It used to be that this was a perk of being an equity theater. These licensing houses would make it seem as though by restricting titles so that only “professional” houses could do them, they were somehow protecting the sanctity of having larger venues produce work first, as though that were some guarantee that the work would receive a higher quality premiere production in a given region. That logic has recently gone down the drain as its become clear that “professional rights” really just means “more expensive rights” and as long as you’re willing to pony up, you can purchase that same exclusivity whether you’re a regional powerhouse or just a kid right out of college whose parents can afford to finance a production of the latest Tony Award winner. As far as I can tell, there is no criteria in place to ensure quality, even if that was something a licensing company could do or was even tasked with doing. Send them a big enough check, and they’ll make sure you get first crack at a show.

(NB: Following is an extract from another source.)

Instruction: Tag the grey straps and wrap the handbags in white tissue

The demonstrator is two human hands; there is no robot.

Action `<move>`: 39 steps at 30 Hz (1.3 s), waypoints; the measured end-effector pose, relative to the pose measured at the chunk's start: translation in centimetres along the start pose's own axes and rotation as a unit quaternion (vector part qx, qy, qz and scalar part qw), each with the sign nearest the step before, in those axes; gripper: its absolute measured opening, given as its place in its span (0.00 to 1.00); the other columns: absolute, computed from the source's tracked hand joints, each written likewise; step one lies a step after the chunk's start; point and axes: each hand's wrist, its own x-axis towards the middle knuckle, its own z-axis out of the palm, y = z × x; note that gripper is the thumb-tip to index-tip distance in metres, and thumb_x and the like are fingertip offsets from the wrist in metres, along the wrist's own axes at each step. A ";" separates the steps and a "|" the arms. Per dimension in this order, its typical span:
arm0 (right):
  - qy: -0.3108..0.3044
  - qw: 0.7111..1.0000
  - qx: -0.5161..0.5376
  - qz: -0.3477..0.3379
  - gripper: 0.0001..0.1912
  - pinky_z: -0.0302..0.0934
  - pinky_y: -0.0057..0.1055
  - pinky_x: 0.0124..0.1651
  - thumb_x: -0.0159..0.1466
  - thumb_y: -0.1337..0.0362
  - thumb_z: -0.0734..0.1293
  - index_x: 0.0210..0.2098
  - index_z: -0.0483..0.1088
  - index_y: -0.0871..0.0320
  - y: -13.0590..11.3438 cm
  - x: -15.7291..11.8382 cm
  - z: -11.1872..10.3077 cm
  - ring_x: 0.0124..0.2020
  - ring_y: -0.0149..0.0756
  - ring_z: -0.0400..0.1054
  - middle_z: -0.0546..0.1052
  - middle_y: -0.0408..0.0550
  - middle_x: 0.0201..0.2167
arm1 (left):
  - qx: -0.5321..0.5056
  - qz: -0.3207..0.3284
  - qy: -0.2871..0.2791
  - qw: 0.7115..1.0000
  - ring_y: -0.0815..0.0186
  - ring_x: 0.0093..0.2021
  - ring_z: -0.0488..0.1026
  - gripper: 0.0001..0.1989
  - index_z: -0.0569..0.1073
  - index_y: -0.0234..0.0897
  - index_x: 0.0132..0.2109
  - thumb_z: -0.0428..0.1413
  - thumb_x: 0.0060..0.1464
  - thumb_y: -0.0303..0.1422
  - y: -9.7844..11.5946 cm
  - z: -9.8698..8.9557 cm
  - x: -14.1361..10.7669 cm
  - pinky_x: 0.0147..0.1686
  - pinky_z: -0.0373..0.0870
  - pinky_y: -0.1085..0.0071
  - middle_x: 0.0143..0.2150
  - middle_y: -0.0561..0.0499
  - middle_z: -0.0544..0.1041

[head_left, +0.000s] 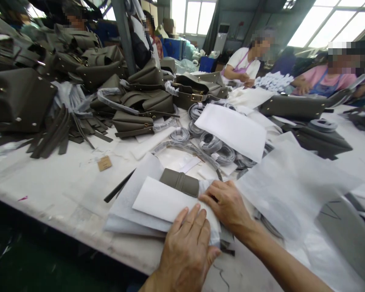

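A dark olive bag lies on the table in front of me, wrapped in thin white paper (130,207); only its flap with a raised strap (180,182) shows. Across its lower part rests a stiffer white sheet (158,202). My left hand (187,243) presses flat on that sheet, fingers stretched out. At the right end of the bundle, my right hand (226,205) has its fingers bent and closed on the edge of the paper wrapping. The rest of the bag is hidden under the paper. A dark strap end (120,186) sticks out at the left.
Olive bags (142,101) are heaped along the far left, with loose leather strips (51,134) before them. Coiled wrapped straps (214,146) and a white sheet (231,129) lie ahead. Translucent paper (292,182) spreads at right. Several people work beyond the table (57,182).
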 end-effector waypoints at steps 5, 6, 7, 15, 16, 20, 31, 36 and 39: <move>0.032 0.994 -0.104 -0.012 0.12 0.51 0.36 0.44 0.68 0.62 0.67 0.29 0.74 0.58 1.0 1.6 -0.6 0.34 0.36 0.68 0.75 0.45 0.29 | 0.013 -0.012 -0.001 1.000 0.58 0.59 0.70 0.20 0.72 0.33 0.53 0.51 0.65 0.44 0.4 0.7 -0.7 0.62 0.62 0.58 0.56 0.44 0.76; 0.047 0.993 -0.104 -0.005 0.11 0.51 0.36 0.45 0.68 0.62 0.67 0.30 0.74 0.57 1.2 1.7 -1.1 0.35 0.36 0.69 0.76 0.45 0.30 | 0.012 -0.014 -0.001 1.000 0.58 0.58 0.71 0.20 0.72 0.33 0.53 0.52 0.64 0.44 0.4 0.9 -0.7 0.61 0.63 0.57 0.55 0.45 0.76; 0.064 0.993 -0.097 0.002 0.10 0.51 0.36 0.46 0.68 0.62 0.66 0.32 0.75 0.57 1.4 1.5 -1.8 0.35 0.36 0.69 0.77 0.45 0.31 | 0.011 -0.016 -0.003 1.000 0.58 0.58 0.71 0.20 0.72 0.34 0.53 0.53 0.64 0.45 0.4 0.9 -0.8 0.61 0.63 0.57 0.55 0.45 0.76; 0.174 0.975 -0.086 0.105 0.15 0.58 0.38 0.46 0.67 0.52 0.64 0.32 0.76 0.54 4.7 -7.9 -11.6 0.34 0.39 0.72 0.79 0.46 0.31 | 0.029 0.029 0.005 0.999 0.58 0.55 0.73 0.15 0.72 0.34 0.53 0.49 0.66 0.38 -0.2 0.5 -0.5 0.58 0.66 0.56 0.53 0.45 0.78; 0.192 0.965 -0.087 0.153 0.17 0.60 0.38 0.45 0.66 0.50 0.64 0.31 0.76 0.54 5.4 -9.7 -13.2 0.34 0.41 0.72 0.80 0.46 0.30 | 0.039 0.043 0.019 0.998 0.58 0.54 0.74 0.15 0.72 0.33 0.53 0.48 0.67 0.37 -0.4 0.6 -0.5 0.57 0.66 0.56 0.52 0.44 0.78; 0.233 0.887 -0.064 0.392 0.21 0.63 0.36 0.39 0.58 0.44 0.65 0.32 0.78 0.54 8.4 -17.2 -19.0 0.35 0.46 0.74 0.81 0.48 0.32 | 0.077 0.086 0.069 0.991 0.56 0.51 0.76 0.17 0.73 0.31 0.51 0.44 0.68 0.36 -1.2 1.3 -0.3 0.56 0.64 0.56 0.50 0.42 0.79; 0.158 0.815 0.093 0.550 0.26 0.67 0.37 0.44 0.56 0.43 0.63 0.33 0.78 0.60 15.5 -25.8 -21.1 0.45 0.48 0.74 0.81 0.58 0.40 | 0.097 0.127 0.099 0.982 0.56 0.48 0.77 0.22 0.75 0.33 0.49 0.43 0.68 0.43 -2.3 2.4 -0.3 0.53 0.65 0.58 0.48 0.42 0.80; 0.073 0.827 0.176 0.529 0.30 0.68 0.33 0.38 0.52 0.43 0.69 0.44 0.78 0.59 16.7 -25.1 -20.2 0.40 0.42 0.75 0.81 0.55 0.42 | 0.124 0.144 0.112 0.975 0.56 0.46 0.78 0.20 0.75 0.33 0.48 0.45 0.67 0.42 -2.4 2.2 -0.1 0.52 0.66 0.59 0.47 0.42 0.80; 0.088 0.846 0.135 0.508 0.34 0.67 0.36 0.41 0.44 0.51 0.74 0.48 0.76 0.61 16.8 -25.4 -19.9 0.40 0.47 0.75 0.81 0.54 0.38 | 0.132 0.159 0.136 0.969 0.58 0.44 0.79 0.18 0.75 0.35 0.48 0.45 0.67 0.42 -2.6 2.0 0.1 0.50 0.67 0.62 0.45 0.46 0.81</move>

This mixed with the culture of wanting to produce “premieres” of a high-interest titles led to a piranha pool in the pre-pandemic times of theaters being stuck into regions (again, hard to tell which region you’re in, because most of the time, the licensing companies will only give you a vague idea of where that is, something akin to artistic gerrymandering), and that means when a larger theater wants to produce a show, nobody else can go anywhere near it for at least one season. While that may be frustrating, it’s not nearly as enraging as when a theater puts a “hold” on a title, which means they might want to produce it, and they’re willing to put up some cash while they consider doing it, but if they don’t, the licensing company keeps the bulk of the money, the playwrights get a smaller amount than they would if the play were actually produced, and nobody gets to see the work, because it languishes on some mysterious purgatorial list that none of us are allowed to see. Years ago, I was told I couldn’t produce a show because a local professional theater was “interested” in it. Having good relationships with the professional theaters in the area, I simply called around and asked about the title, since I couldn’t imagine anyone else really intending to produce it. Sure enough, one of the local theaters had put a hold on it, but once they read it, they lost interest, and simply forgot to tell the company that held the rights. The company certainly wasn’t going to say anything, but had I not gotten the theater to contact them and remove the hold, that work might never have been produced. The reality of producing new shows is that sometimes their luster lies in their “newness.” If a title is held back long enough, people forget about it or simply lose interest and look for something else. If you’re thinking that based on how the money breaks down when it comes to holding rights versus actually granting them, it might be advantageous for licensing companies to seek out more holds rather than advocate for work to be produced, you’re not wrong.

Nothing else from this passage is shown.